## What you need to do
From the data below, restate every line word for word.

## Supplied information
++++

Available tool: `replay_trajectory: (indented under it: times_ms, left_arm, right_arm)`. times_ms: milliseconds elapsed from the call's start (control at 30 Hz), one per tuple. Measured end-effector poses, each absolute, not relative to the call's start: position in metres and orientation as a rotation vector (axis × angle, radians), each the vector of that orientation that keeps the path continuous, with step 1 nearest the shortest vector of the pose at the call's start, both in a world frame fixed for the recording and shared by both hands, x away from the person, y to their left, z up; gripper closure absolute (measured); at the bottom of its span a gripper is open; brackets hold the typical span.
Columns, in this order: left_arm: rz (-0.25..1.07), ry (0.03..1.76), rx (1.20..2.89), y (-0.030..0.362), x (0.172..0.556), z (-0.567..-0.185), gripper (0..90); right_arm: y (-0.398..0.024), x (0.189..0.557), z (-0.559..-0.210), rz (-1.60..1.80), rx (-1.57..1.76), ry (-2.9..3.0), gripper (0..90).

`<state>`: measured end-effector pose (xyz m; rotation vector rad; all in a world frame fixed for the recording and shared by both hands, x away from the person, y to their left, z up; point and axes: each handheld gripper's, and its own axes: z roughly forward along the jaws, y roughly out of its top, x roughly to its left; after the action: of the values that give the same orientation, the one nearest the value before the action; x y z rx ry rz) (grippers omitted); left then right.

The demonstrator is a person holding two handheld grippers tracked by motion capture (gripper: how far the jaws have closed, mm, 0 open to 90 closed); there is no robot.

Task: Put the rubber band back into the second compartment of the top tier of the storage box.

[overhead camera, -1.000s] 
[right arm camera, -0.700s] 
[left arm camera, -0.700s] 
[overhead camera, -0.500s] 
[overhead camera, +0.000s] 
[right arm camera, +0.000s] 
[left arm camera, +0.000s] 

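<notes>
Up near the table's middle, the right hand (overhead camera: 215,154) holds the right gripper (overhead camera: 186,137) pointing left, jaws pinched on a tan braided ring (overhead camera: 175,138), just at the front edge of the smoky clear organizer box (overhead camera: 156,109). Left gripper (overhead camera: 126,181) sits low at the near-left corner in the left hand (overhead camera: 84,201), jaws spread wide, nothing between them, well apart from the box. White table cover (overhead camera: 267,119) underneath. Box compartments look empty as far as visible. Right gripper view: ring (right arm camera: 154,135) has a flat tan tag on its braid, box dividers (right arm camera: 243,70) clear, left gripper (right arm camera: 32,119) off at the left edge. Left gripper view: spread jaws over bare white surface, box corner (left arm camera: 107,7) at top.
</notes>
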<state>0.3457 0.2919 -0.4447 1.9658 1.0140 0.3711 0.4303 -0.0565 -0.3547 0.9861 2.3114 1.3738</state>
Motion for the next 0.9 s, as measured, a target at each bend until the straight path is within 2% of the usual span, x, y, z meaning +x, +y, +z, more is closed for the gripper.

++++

## Expected output
Available tool: `replay_trajectory: (indented under it: times_ms, left_arm, right_arm)`. times_ms: milliseconds elapsed from the call's start (control at 30 Hz), one per tuple. Measured end-effector poses, each absolute, not relative to the call's start: position in metres and orientation as a rotation vector (axis × angle, radians), each the vector of that orientation that keeps the path continuous, with step 1 nearest the shortest vector of the pose at the call's start, both in a world frame fixed for the recording and shared by both hands, x away from the person, y to their left, z up; gripper closure absolute (measured); at the bottom of its span a gripper is open; brackets hold the typical span.
Columns, in this order: left_arm: rz (-0.25..1.07), ry (0.03..1.76), rx (1.20..2.89), y (-0.030..0.362), x (0.172..0.556), z (-0.567..-0.185), gripper (0..90); right_arm: y (-0.398..0.024), x (0.189..0.557), z (-0.559..-0.210), rz (-1.60..1.80), rx (-1.57..1.76), ry (-2.9..3.0), gripper (0..90).

`<state>`: measured end-effector pose (xyz m; rotation vector rad; all in a world frame fixed for the recording and shared by both hands, x away from the person, y to their left, z up; point and axes: each handheld gripper's, and its own axes: z roughly forward along the jaws, y roughly out of its top, x roughly to its left; after the action: of the values that give the same orientation, the one nearest the value before the action; x y z rx ry rz) (grippers omitted); left then right.

The demonstrator is a person holding two handheld grippers tracked by motion capture (gripper: how far the jaws have closed, mm, 0 open to 90 closed); there is no robot.

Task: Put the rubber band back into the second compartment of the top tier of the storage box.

[overhead camera, -1.000s] 
[right arm camera, -0.700s] 
[left arm camera, -0.700s] 
[overhead camera, -0.500s] 
[overhead camera, +0.000s] 
[right arm camera, +0.000s] 
[left arm camera, +0.000s] 

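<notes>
Up near the table's middle, the right hand (overhead camera: 215,154) holds the right gripper (overhead camera: 186,137) pointing left, jaws pinched on a tan braided ring (overhead camera: 175,138), just at the front edge of the smoky clear organizer box (overhead camera: 156,109). Left gripper (overhead camera: 126,181) sits low at the near-left corner in the left hand (overhead camera: 84,201), jaws spread wide, nothing between them, well apart from the box. White table cover (overhead camera: 267,119) underneath. Box compartments look empty as far as visible. Right gripper view: ring (right arm camera: 154,135) has a flat tan tag on its braid, box dividers (right arm camera: 243,70) clear, left gripper (right arm camera: 32,119) off at the left edge. Left gripper view: spread jaws over bare white surface, box corner (left arm camera: 107,7) at top.
</notes>
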<state>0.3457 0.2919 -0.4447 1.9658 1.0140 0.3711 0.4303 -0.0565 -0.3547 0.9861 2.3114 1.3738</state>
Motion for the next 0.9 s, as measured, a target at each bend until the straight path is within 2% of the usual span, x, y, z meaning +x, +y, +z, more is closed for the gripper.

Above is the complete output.